Transcribe all of the records precisely as they are presented.
—————
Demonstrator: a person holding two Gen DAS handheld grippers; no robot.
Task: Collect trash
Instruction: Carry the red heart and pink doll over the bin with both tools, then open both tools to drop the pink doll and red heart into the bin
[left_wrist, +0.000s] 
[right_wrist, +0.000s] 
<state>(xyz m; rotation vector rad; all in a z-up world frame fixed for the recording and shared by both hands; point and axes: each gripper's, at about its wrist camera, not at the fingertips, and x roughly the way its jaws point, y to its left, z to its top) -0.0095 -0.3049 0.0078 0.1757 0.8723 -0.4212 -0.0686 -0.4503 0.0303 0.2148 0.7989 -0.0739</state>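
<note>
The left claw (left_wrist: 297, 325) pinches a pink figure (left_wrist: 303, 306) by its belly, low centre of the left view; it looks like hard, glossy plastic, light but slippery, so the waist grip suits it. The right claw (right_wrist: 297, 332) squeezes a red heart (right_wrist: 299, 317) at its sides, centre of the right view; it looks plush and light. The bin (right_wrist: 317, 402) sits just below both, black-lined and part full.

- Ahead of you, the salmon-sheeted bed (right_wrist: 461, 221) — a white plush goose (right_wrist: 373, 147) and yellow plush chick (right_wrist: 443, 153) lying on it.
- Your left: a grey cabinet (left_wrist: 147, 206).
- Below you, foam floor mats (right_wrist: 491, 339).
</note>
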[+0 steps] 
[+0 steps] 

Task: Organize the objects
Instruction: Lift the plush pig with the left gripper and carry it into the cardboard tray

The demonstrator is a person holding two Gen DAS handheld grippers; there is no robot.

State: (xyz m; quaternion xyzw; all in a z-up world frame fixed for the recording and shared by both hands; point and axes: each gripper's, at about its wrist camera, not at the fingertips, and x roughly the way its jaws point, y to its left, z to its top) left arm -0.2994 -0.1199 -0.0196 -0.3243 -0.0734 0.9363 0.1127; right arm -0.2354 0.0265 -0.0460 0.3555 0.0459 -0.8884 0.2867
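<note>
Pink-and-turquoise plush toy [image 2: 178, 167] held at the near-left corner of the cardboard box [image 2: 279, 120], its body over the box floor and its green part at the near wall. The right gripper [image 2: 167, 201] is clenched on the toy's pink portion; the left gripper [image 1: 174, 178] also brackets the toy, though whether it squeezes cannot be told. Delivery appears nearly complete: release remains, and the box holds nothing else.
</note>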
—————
ANSWER TO THIS EXERCISE
Demonstrator: a person holding two Gen DAS handheld grippers; no robot.
Task: Collect trash
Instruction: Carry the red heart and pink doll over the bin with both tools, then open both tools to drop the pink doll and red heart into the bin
[left_wrist, +0.000s] 
[right_wrist, +0.000s] 
<state>(xyz m; rotation vector rad; all in a z-up world frame fixed for the recording and shared by both hands; point and axes: each gripper's, at about its wrist camera, not at the fingertips, and x roughly the way its jaws point, y to its left, z to its top) -0.0095 -0.3049 0.0078 0.1757 0.8723 -0.4212 -0.0686 -0.4503 0.0303 0.2148 0.7989 -0.0739</state>
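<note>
The left claw (left_wrist: 297, 325) pinches a pink figure (left_wrist: 303, 306) by its belly, low centre of the left view; it looks like hard, glossy plastic, light but slippery, so the waist grip suits it. The right claw (right_wrist: 297, 332) squeezes a red heart (right_wrist: 299, 317) at its sides, centre of the right view; it looks plush and light. The bin (right_wrist: 317, 402) sits just below both, black-lined and part full.

- Ahead of you, the salmon-sheeted bed (right_wrist: 461, 221) — a white plush goose (right_wrist: 373, 147) and yellow plush chick (right_wrist: 443, 153) lying on it.
- Your left: a grey cabinet (left_wrist: 147, 206).
- Below you, foam floor mats (right_wrist: 491, 339).
</note>
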[+0 steps] 
[+0 steps] 

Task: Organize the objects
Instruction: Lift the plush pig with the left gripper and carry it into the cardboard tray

The demonstrator is a person holding two Gen DAS handheld grippers; there is no robot.

State: (xyz m; quaternion xyzw; all in a z-up world frame fixed for the recording and shared by both hands; point and axes: each gripper's, at about its wrist camera, not at the fingertips, and x roughly the way its jaws point, y to its left, z to its top) left arm -0.2994 -0.1199 -0.0196 -0.3243 -0.0734 0.9363 0.1127; right arm -0.2354 0.0265 -0.0460 0.3555 0.0459 -0.8884 0.2867
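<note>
Pink-and-turquoise plush toy [image 2: 178, 167] held at the near-left corner of the cardboard box [image 2: 279, 120], its body over the box floor and its green part at the near wall. The right gripper [image 2: 167, 201] is clenched on the toy's pink portion; the left gripper [image 1: 174, 178] also brackets the toy, though whether it squeezes cannot be told. Delivery appears nearly complete: release remains, and the box holds nothing else.
</note>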

The exercise requires no further work.